We’re still talking pre-agriculturally, people hunting and gathering. Yes, there was a ‘time to hunt’ but this was part of life. Babies had to be breast-fed. Elderly people had to be taken care for…

Then came living-together in bigger groups

and the start of ‘rationalization’, people getting specific jobs. Specialization brought efficiency and… fast forward… work-life balance.

Connotations:

  • Life is good (fun, free, fulfilling…) but costs money.
  • Work is bad (dreary, coerced…) but brings money.

Things you have to keep in balance or you end up with either too little fun or too little money.

And you need the money to get the fun. So.

This way, a balance is always a two-sided compromise [see: ‘Compromis-cuity’]. Otherwise said: it sucks both ways.
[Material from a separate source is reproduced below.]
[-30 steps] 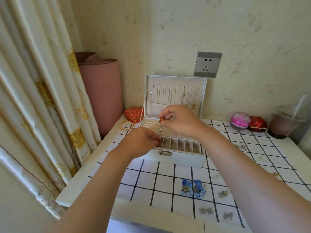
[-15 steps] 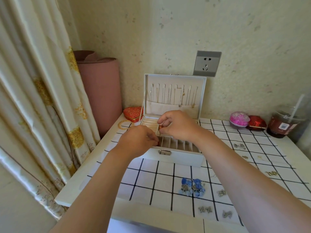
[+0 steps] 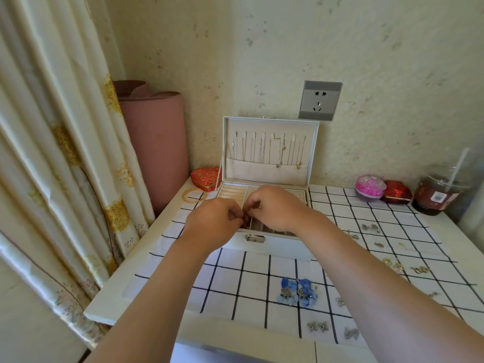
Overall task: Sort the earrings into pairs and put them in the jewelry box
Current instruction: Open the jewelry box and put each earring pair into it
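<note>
A white jewelry box [image 3: 272, 247] stands open on the checked cloth, its lid upright with several necklaces hanging inside. Both hands meet over its left front compartments. My left hand [image 3: 213, 224] and my right hand [image 3: 275, 208] together pinch a small reddish-brown earring [image 3: 245, 218] between their fingertips. A blue tasselled earring pair [image 3: 297, 292] lies on the cloth in front of the box. Silver star earrings [image 3: 317, 326] and a silver bow earring [image 3: 351, 333] lie near the front edge. Several more small earrings [image 3: 370, 227] are scattered to the right.
A red heart-shaped box [image 3: 206, 178] and gold bangles [image 3: 194, 195] sit left of the jewelry box. A pink round case [image 3: 370, 189], a red case [image 3: 396, 192] and a lidded drink cup [image 3: 440, 191] stand at the back right. A curtain [image 3: 52, 153] hangs left.
My right hand has come down and left from above the box's middle, bringing the reddish earring to my left hand's fingertips over the front left compartments.
</note>
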A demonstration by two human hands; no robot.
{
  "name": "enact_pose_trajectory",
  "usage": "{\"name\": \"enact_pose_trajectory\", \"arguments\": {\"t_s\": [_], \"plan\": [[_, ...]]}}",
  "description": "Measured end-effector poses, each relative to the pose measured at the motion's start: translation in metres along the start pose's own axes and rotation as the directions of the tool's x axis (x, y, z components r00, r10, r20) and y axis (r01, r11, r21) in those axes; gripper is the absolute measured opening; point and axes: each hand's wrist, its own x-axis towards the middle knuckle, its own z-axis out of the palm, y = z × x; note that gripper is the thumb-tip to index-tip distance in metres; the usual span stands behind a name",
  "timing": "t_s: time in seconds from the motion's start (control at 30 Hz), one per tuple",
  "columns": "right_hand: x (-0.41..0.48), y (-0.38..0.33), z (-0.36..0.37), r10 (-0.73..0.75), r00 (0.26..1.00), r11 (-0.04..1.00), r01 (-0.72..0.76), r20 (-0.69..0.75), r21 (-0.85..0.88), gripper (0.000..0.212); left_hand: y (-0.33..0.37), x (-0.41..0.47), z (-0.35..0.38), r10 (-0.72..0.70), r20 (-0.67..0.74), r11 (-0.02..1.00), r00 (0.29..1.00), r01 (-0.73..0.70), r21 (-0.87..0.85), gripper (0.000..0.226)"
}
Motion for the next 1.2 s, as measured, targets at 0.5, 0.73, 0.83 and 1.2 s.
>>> {"name": "enact_pose_trajectory", "arguments": {"t_s": [0.5,0.73,0.83,1.2], "plan": [[-0.035,0.0,-0.011,-0.04,0.993,0.997,0.046,-0.113,0.054,0.032,0.0,-0.022,-0.004,0.25,-0.081,0.967,0.965,-0.253,-0.031,0.02],[-0.103,-0.001,-0.031,0.022,0.991,0.997,-0.031,0.132,0.067,0.021,0.034,-0.064,0.0,0.346,0.031,0.933,0.938,-0.34,-0.118,0.012],[-0.126,0.001,-0.03,0.111,0.964,0.994,-0.102,0.243,-0.047,0.022,0.042,-0.078,0.018,0.355,0.138,0.934,0.924,-0.355,-0.025,0.015],[-0.148,0.023,-0.006,0.24,0.928,0.971,-0.223,0.284,-0.092,0.013,0.049,-0.081,0.055,0.336,0.314,0.924,0.888,-0.376,0.074,0.025]]}}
Connotations come quickly, even nonconsciously. Therefore, it’s good to take a few moments to reflect now and then, such as about:

Should there actually be a ‘balance’?

Sure there are things in your work that you like and sure there are things in your non-working life that you don’t like. So, instead of making the distinct divide in your mind (the ‘balance’) you can try to see them more as an inseparable whole.
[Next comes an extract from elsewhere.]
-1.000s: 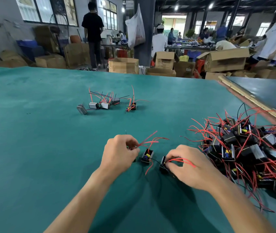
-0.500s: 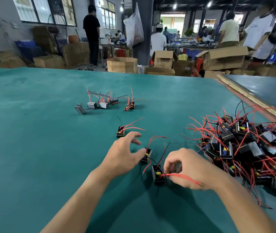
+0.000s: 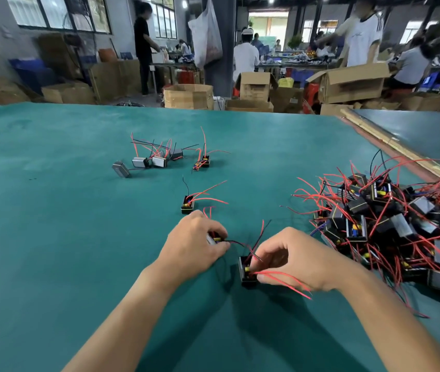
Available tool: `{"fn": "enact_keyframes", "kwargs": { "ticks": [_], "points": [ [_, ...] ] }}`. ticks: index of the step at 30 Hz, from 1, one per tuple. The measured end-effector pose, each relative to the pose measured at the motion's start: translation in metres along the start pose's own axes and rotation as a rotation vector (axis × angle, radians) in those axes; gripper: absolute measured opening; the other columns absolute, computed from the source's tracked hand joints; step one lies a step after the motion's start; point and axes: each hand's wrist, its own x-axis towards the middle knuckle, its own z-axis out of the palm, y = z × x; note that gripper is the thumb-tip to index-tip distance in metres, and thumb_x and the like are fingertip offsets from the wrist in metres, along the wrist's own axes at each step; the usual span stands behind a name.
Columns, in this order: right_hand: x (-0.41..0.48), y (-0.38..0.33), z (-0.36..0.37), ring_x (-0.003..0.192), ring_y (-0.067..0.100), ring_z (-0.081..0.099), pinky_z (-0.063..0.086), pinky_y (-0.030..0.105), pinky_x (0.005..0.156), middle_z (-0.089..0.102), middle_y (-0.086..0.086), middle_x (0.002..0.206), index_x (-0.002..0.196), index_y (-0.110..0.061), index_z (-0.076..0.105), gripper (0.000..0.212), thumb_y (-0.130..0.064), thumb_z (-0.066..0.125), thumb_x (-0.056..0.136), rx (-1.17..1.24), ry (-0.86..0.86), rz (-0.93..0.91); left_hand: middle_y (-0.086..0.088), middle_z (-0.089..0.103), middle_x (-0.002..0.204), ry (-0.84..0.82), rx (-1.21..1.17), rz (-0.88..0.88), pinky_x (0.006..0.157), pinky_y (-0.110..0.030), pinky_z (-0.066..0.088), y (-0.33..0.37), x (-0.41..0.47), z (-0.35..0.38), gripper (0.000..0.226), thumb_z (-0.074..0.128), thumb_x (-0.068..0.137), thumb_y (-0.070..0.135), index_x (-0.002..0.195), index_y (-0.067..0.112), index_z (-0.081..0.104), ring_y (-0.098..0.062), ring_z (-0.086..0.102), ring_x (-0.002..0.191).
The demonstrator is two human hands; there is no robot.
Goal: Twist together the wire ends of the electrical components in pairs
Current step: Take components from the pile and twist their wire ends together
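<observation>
My left hand (image 3: 194, 248) is closed over a small black component (image 3: 214, 239) on the green table (image 3: 52, 237); only its yellow part and red and black wires show. My right hand (image 3: 294, 259) pinches the wires of a second black component (image 3: 247, 272) that lies just left of its fingers. Red wires (image 3: 286, 281) trail under the right palm. A thin black wire runs between the two components. A single component (image 3: 187, 206) with red wires lies just beyond my left hand.
A big tangled pile of components with red wires (image 3: 390, 229) fills the right side. A joined cluster (image 3: 157, 159) and one more piece (image 3: 202, 162) lie farther back. Cardboard boxes (image 3: 347, 81) and several people stand beyond the table's far edge.
My left hand let go of one component, which now lies beyond it, and came down shut on another. My right hand shifted its grip to the wires of the near component.
</observation>
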Motion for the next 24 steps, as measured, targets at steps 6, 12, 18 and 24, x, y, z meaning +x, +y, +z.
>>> {"fn": "enact_keyframes", "kwargs": {
  "ticks": [6, 12, 18, 24],
  "points": [
    [0.002, -0.004, 0.004, 0.069, 0.002, 0.064, 0.053, 0.024, 0.071, 0.075, -0.008, 0.077, 0.083, -0.021, 0.077, 0.01, -0.017, 0.068, 0.085, -0.119, 0.089, 0.033, 0.007, 0.052, 0.086, 0.108, -0.004, -0.077, 0.07, -0.025, 0.037, -0.001, 0.0, 0.0, 0.004, 0.073, 0.082, 0.033, 0.084, 0.032, 0.077, -0.012, 0.053, 0.084],
    [0.004, 0.001, 0.0, 0.056, 0.0, 0.054, 0.042, 0.015, 0.059, 0.067, -0.016, 0.065, 0.071, -0.029, 0.069, 0.015, -0.027, 0.066, 0.085, -0.279, 0.346, 0.083, 0.014, 0.057, 0.055, 0.097, -0.048, -0.088, 0.054, -0.018, 0.038, 0.004, -0.001, -0.002, 0.014, 0.072, 0.08, 0.031, 0.066, 0.029, 0.071, -0.004, 0.054, 0.057],
    [0.007, 0.01, 0.001, 0.052, 0.002, 0.054, 0.034, 0.012, 0.049, 0.061, -0.019, 0.055, 0.067, -0.03, 0.064, 0.017, -0.033, 0.061, 0.084, -0.425, 0.423, 0.194, 0.014, 0.054, 0.049, 0.125, -0.056, -0.115, 0.053, -0.021, 0.039, 0.005, -0.002, -0.001, 0.023, 0.071, 0.076, 0.028, 0.056, 0.028, 0.059, -0.006, 0.051, 0.052],
    [0.009, 0.012, 0.004, 0.048, 0.008, 0.046, 0.035, 0.013, 0.045, 0.055, -0.014, 0.052, 0.078, -0.039, 0.065, 0.013, -0.039, 0.054, 0.085, -0.501, 0.3, 0.18, 0.013, 0.058, 0.053, 0.116, -0.086, -0.085, 0.058, -0.025, 0.047, 0.005, -0.002, -0.002, 0.015, 0.069, 0.075, 0.018, 0.068, 0.028, 0.06, -0.005, 0.051, 0.053]
  ]
}}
I see it as an essential part of the job of an Open Leader to guide people in this process.

You may still need to go to work so many hours a week. What I mean is: try to see your work as much as possible as ‘life’. Try to enjoy little things. Then: as many as possible little things. Or maybe even bigger things.

How-to, for instance

Look not at work as a necessary chain of actions but as a way – a kind of pretended play even – that we perform to be able to care for people – while ‘working’, I mean – including yourself.

In this, grow and let grow. You may search within your job for the growth-oriented elements and enjoy them as you can. Growth is intrinsic to life. Search growth and you find life. The same as with caring.

Don’t ever let your ‘work’ stand in the way of ‘life’ just like that…

during working hours nor outside of working hours.

It’s not worth it. Additionally it’s not even efficient. It’s a clear part of the road towards burnout. [see: ‘Burnout is a Long and Winding Road’]

A ‘work’ without ‘life’ is a fire without fuel.

Sooner or later, the fire diminishes… then extinguishes. Logical, isn’t it?

So, if you even feel that your work becomes lifeless, then try to bring back some life into it. Not apart from it but right into it. Not a balance, but an integration, a synthesis. That is: without any of both standing in the way of the other.

And yes, with enough (this is: huge) caution, you might also see this as:

You can draw some ‘work’ into your ‘life’.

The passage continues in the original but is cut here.